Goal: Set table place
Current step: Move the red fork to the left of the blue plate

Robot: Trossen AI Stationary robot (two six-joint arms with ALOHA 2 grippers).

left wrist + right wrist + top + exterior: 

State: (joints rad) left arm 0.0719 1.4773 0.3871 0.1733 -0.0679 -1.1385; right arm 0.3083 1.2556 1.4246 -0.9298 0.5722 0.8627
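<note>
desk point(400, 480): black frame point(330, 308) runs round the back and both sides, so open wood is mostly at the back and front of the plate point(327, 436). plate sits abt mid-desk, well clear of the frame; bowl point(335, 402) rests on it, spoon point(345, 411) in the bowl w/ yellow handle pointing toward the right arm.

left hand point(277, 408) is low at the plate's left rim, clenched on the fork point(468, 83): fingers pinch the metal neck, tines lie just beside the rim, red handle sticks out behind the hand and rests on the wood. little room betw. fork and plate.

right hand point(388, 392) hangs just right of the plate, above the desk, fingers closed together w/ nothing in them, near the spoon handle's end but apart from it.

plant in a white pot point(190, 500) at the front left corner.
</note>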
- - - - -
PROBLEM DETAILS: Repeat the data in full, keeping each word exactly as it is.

COMPLETED EXERCISE:
Goal: Set table place
Current step: Move the red fork to the left of the blue plate

Robot: Trossen AI Stationary robot (two six-joint arms with ALOHA 2 grippers).

left wrist + right wrist + top + exterior: 

State: (joints rad) left arm 0.0719 1.4773 0.3871 0.1733 -0.0679 -1.1385; right arm 0.3083 1.2556 1.4246 -0.9298 0.5722 0.8627
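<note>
desk point(400, 480): black frame point(330, 308) runs round the back and both sides, so open wood is mostly at the back and front of the plate point(327, 436). plate sits abt mid-desk, well clear of the frame; bowl point(335, 402) rests on it, spoon point(345, 411) in the bowl w/ yellow handle pointing toward the right arm.

left hand point(277, 408) is low at the plate's left rim, clenched on the fork point(468, 83): fingers pinch the metal neck, tines lie just beside the rim, red handle sticks out behind the hand and rests on the wood. little room betw. fork and plate.

right hand point(388, 392) hangs just right of the plate, above the desk, fingers closed together w/ nothing in them, near the spoon handle's end but apart from it.

plant in a white pot point(190, 500) at the front left corner.
</note>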

No additional lines are needed for this answer.